### Information supplied
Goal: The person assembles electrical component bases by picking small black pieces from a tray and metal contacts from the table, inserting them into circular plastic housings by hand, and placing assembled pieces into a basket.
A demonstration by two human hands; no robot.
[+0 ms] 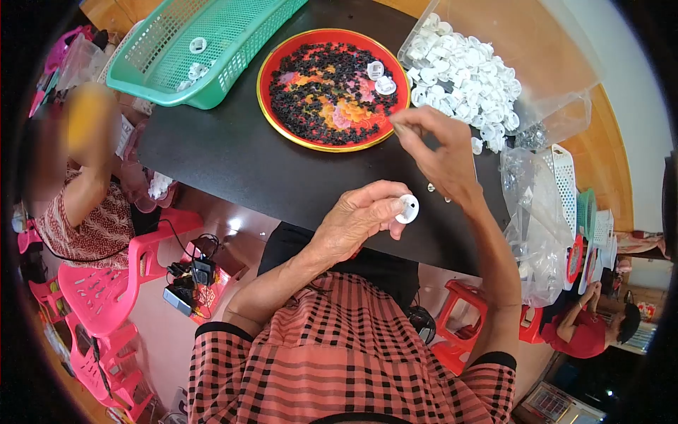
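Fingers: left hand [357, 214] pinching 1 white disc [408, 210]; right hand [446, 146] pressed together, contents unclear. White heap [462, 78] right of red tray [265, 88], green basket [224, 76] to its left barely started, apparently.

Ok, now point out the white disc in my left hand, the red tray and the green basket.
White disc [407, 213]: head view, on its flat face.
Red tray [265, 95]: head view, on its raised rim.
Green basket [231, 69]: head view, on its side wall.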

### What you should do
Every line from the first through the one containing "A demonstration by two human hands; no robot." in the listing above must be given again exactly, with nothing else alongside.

### The answer
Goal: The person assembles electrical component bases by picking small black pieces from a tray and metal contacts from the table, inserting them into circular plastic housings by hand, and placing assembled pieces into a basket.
A demonstration by two human hands; no robot.

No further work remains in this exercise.